◆ **Exercise goal**: Your job is to retype the whole listing exactly.

--------------------------------------------------

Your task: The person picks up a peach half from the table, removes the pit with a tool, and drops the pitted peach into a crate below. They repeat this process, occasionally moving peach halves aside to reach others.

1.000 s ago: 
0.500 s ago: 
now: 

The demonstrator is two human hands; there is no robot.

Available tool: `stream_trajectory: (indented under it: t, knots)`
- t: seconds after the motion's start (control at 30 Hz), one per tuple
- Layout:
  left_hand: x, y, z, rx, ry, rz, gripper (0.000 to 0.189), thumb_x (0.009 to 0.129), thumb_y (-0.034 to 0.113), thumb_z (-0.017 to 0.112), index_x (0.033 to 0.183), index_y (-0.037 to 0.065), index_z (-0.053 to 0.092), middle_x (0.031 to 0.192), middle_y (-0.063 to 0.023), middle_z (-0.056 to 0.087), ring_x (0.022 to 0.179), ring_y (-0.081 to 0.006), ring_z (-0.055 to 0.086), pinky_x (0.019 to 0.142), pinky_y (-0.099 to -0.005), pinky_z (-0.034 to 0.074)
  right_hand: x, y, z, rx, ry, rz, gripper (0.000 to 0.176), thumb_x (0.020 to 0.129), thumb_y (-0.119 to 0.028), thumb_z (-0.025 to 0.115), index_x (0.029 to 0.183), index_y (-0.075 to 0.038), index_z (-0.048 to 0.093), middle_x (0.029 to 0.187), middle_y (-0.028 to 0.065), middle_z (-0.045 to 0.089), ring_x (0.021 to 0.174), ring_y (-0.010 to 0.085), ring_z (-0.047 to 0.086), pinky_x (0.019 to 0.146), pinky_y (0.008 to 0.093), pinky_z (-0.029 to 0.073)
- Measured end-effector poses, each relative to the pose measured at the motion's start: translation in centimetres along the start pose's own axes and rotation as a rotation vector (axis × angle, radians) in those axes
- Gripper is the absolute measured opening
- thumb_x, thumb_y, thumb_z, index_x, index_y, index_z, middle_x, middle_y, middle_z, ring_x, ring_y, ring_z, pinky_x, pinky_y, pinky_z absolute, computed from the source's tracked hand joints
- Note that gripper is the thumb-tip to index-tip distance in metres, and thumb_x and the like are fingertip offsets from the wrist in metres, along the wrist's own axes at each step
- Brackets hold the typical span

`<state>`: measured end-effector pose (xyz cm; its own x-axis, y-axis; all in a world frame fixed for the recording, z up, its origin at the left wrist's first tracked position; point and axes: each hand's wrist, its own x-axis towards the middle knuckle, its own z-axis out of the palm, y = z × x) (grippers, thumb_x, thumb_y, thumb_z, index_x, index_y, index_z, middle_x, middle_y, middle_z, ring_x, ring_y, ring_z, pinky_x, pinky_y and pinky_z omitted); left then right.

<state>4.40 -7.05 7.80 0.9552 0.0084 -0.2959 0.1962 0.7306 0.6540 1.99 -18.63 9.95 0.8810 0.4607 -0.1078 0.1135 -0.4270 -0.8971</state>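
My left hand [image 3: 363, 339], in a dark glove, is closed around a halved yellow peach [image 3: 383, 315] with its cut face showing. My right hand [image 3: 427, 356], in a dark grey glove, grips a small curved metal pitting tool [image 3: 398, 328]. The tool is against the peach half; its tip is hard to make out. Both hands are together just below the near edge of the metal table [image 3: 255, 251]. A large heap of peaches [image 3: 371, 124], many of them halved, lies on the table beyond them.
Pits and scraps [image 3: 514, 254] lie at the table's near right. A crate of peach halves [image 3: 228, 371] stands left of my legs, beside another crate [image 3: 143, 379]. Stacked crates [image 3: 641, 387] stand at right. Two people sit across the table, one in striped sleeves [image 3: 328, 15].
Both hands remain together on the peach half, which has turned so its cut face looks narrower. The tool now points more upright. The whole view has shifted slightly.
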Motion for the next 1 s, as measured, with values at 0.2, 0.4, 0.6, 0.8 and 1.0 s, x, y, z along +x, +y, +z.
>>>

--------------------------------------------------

◆ **The answer**:
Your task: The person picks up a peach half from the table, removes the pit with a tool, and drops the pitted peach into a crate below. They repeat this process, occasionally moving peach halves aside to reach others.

1.000 s ago: 
0.500 s ago: 
now: 

The demonstrator is two human hands; there is no robot.

Available tool: `stream_trajectory: (indented under it: t, knots)`
- t: seconds after the motion's start (control at 30 Hz), one per tuple
- Layout:
  left_hand: x, y, z, rx, ry, rz, gripper (0.000 to 0.189), thumb_x (0.009 to 0.129), thumb_y (-0.034 to 0.113), thumb_z (-0.017 to 0.112), index_x (0.033 to 0.183), index_y (-0.037 to 0.065), index_z (-0.053 to 0.092), middle_x (0.031 to 0.192), middle_y (-0.063 to 0.023), middle_z (-0.056 to 0.087), ring_x (0.022 to 0.179), ring_y (-0.081 to 0.006), ring_z (-0.055 to 0.086), pinky_x (0.019 to 0.142), pinky_y (-0.099 to -0.005), pinky_z (-0.034 to 0.074)
  right_hand: x, y, z, rx, ry, rz, gripper (0.000 to 0.176), thumb_x (0.020 to 0.129), thumb_y (-0.119 to 0.028), thumb_z (-0.025 to 0.115), index_x (0.029 to 0.183), index_y (-0.075 to 0.038), index_z (-0.048 to 0.093), middle_x (0.029 to 0.187), middle_y (-0.028 to 0.065), middle_z (-0.045 to 0.089), ring_x (0.021 to 0.174), ring_y (-0.010 to 0.085), ring_z (-0.047 to 0.086), pinky_x (0.019 to 0.146), pinky_y (0.008 to 0.093), pinky_z (-0.029 to 0.073)
- Measured end-effector poses, each relative to the pose measured at the motion's start: translation in centimetres along the start pose's own axes and rotation as a rotation vector (axis × angle, radians) in those axes
- Gripper is the absolute measured opening
- thumb_x, thumb_y, thumb_z, index_x, index_y, index_z, middle_x, middle_y, middle_z, ring_x, ring_y, ring_z, pinky_x, pinky_y, pinky_z absolute, computed from the source's tracked hand joints
- Note that gripper is the thumb-tip to index-tip distance in metres, and thumb_x and the like are fingertip offsets from the wrist in metres, along the wrist's own axes at each step
- Brackets hold the typical span

`<state>`: measured end-effector pose (xyz cm; its own x-axis, y-axis; all in a world frame fixed for the recording, z up, its origin at the left wrist's first tracked position; point and axes: each hand's wrist, its own x-axis towards the middle knuckle, its own z-axis out of the palm, y = z × x) (grippers, thumb_x, thumb_y, thumb_z, index_x, index_y, index_z, middle_x, middle_y, middle_z, ring_x, ring_y, ring_z, pinky_x, pinky_y and pinky_z omitted); left then right.

<state>4.40 -7.05 7.80 0.9552 0.0084 -0.2959 0.1962 0.7306 0.6540 1.99 -18.63 9.95 0.8810 0.4607 -0.1078 0.1135 -0.4270 -0.8971</state>
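My left hand [image 3: 363, 339], in a dark glove, is closed around a halved yellow peach [image 3: 383, 315] with its cut face showing. My right hand [image 3: 427, 356], in a dark grey glove, grips a small curved metal pitting tool [image 3: 398, 328]. The tool is against the peach half; its tip is hard to make out. Both hands are together just below the near edge of the metal table [image 3: 255, 251]. A large heap of peaches [image 3: 371, 124], many of them halved, lies on the table beyond them.
Pits and scraps [image 3: 514, 254] lie at the table's near right. A crate of peach halves [image 3: 228, 371] stands left of my legs, beside another crate [image 3: 143, 379]. Stacked crates [image 3: 641, 387] stand at right. Two people sit across the table, one in striped sleeves [image 3: 328, 15].
Both hands remain together on the peach half, which has turned so its cut face looks narrower. The tool now points more upright. The whole view has shifted slightly.
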Motion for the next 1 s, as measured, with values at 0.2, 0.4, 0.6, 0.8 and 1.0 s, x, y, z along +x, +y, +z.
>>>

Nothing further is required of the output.